Busy day at Black Hat
Greetings from Las Vegas. Today we saw two presentations regarding attacks that affect the world of SSL. I'll give you a capsule summary of each and tell you how VeriSign certificates fit in. Lest this post become a tome, the summaries will have to be oversimplified. I'll strive to represent the subjects as accurately as I can.
First up was Moxie Marlinspike, detailing the latest additions to his sslstrip tool. The focus of this presentation was various ways to use null characters to fool browsers and other pieces of relying software into believing a certificate has been issued to a different domain than the one to which is was actually issued.
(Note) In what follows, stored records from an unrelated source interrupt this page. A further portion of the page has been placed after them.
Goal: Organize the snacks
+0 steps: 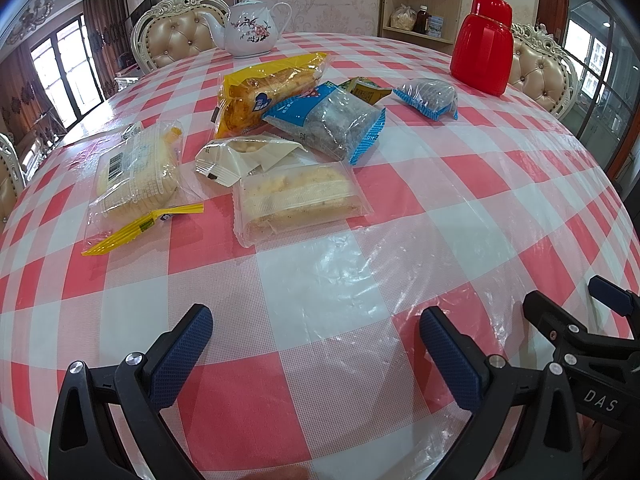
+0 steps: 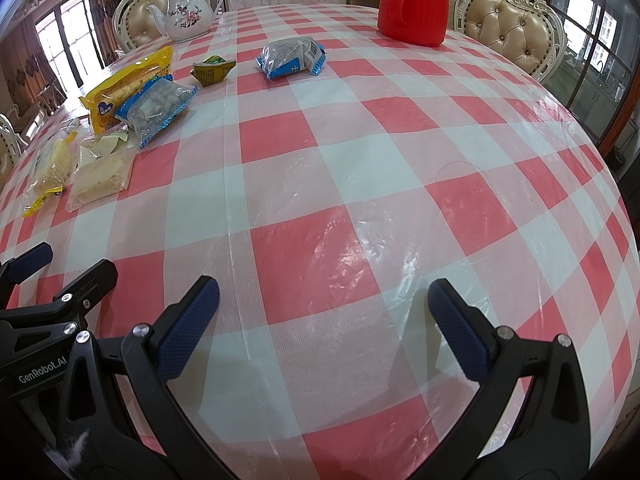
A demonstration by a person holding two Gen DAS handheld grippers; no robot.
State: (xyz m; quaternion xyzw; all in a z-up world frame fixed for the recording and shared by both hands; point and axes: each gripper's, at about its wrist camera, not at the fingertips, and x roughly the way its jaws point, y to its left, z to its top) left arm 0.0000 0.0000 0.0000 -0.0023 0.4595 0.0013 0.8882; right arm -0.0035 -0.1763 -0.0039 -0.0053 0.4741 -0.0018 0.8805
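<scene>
Both jaws gape wide and empty; the snack pile [image 1: 256, 136] lies ahead at upper left, nearer the left gripper [image 1: 316, 344] than the right gripper [image 2: 324, 320].

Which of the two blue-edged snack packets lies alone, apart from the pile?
The smaller blue-edged packet, nearer the red thermos. It touches no other snack, while the larger blue-edged packet overlaps the yellow bread bag in the pile.

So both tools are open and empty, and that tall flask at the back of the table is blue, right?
Not quite: the flask is red, as the right wrist view shows. The rest holds: the left tool and right tool are open and empty.
</scene>
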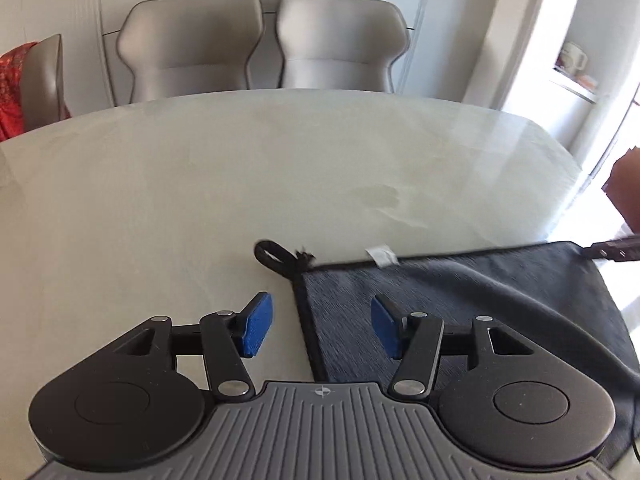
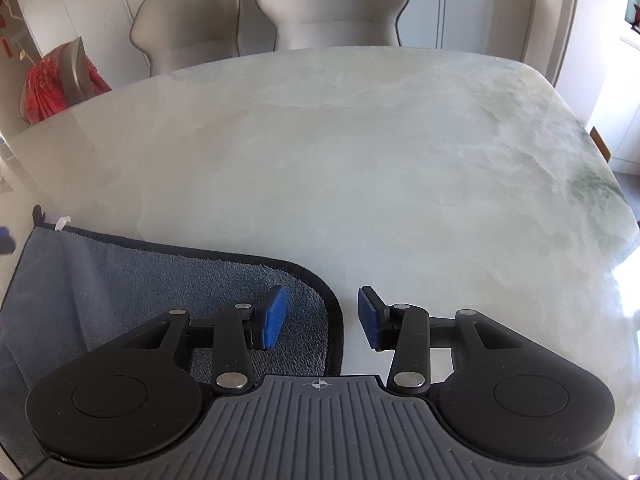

The idea is that the attack would give the online criminal the ability to put up a certificate on what appears to be the exact same domain name as the targeted site. sslstrip accomplishes this feat through a Man-in-the-Middle attack and uses the null-character certificate to create its false certificates on the fly.
I'm pleased to say that none of VeriSign's SSL Certificates on any brand allow null characters, meaning that you can't use any of our certificates in the attack detailed today. While the fundamental problem needs to be solved by the client software that trusts these certificates, we still prefer not to be contributing to the problem. And until these problems are solved at the source, EV SSL is a great interim solution. The detailed attack will not work against EV SSL (as agreed by Mr. Marlinspike during the Q and A session after his talk), which means that sites have the power to defend themselves against null character attacks and in fact all attacks using sslstrip.
EV SSL is even a viable defense against null character certificate attacks launched against non-customer-facing systems. Marlinspike discussed the possibility of using this attack against the auto-update functionality that's prevelent in desktop software today. If these updates depend exclusively on SSL to confirm their veracity, a null character certificate can work there. Marlinspike suggests code signing as the solution to this problem (and I agree that code signing is a good solution). It happens that employing EV SSL on this update functionality would solve the problem as well.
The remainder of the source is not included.